Las partes potenciales de la prudencia
Los actos secundarios de la prudencia están relacionados con la eubulia, la synesis y la gnome.
La eubulia es la capacidad de recibir opiniones y seguir consejos. Muchos santos eran buscados por su capacidad de dar consejos, de comprender cuál era la mejor manera de lograr los fines propios. San Antonino, obispo de Florencia en el siglo XV, era apodado "Antonino el Consejero".
Muchos reyes o príncipes han seguido los consejos de los santos, considerándolos infalibles: este fue el caso de Roger de Sicilia con San Bruno, de Luis XI que tomó como consejero a San Francisco de Paula, del duque Ercole de Ferrara que quería a toda costa tener cerca de él a la beata Lucía da Narni, o de Carlos V con San Pedro de Alcántara.
Si bien la synesis es la capacidad de aplicar correctamente las leyes -naturales y positivas- en circunstancias ordinarias, lo cual dificulta resaltarla en su ejercicio heroico, la gnome permite volver a los principios superiores cuando, en situaciones excepcionales, es imposible aplicar las leyes ordinarias al pie de la letra.
Esta virtud es a menudo difícil de distinguir de la acción del don de consejo, excepto por la necesidad de una reflexión que hace menos inmediato su acto, llamada epikie.

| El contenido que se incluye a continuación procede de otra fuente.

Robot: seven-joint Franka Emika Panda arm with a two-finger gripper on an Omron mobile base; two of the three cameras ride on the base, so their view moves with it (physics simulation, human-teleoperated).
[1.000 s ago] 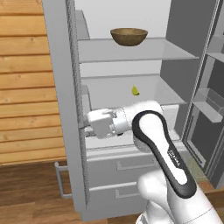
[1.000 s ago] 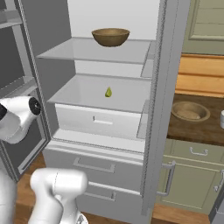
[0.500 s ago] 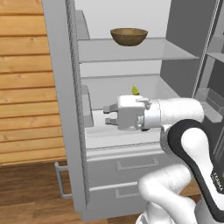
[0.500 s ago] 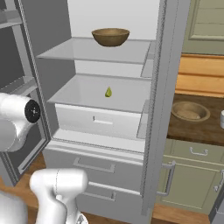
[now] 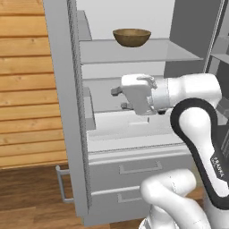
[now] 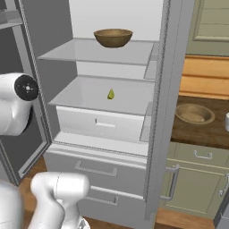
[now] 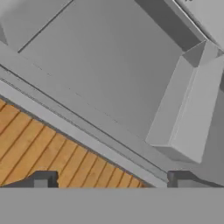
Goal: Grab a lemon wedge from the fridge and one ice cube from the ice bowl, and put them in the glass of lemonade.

Un ejemplo de esto es monseñor Marcel Lefebvre: entendió que la situación era tal que había que recurrir a los más altos principios del derecho, porque no podía mantener la profesión de la verdadera fe por la aplicación literal de las leyes ordinarias. Es gracias a su virtud de prudencia que hoy es posible servir a la Iglesia en una vida sacerdotal libre de los errores modernos.
Considerando que es muy difícil adquirir por la repetición de actos una virtud que solo puede ejercerse en circunstancias excepcionales, y por lo tanto, raras, el carácter sobrenatural de tan elevado ejercicio de la gnome aparece claramente en Monseñor Lefebvre.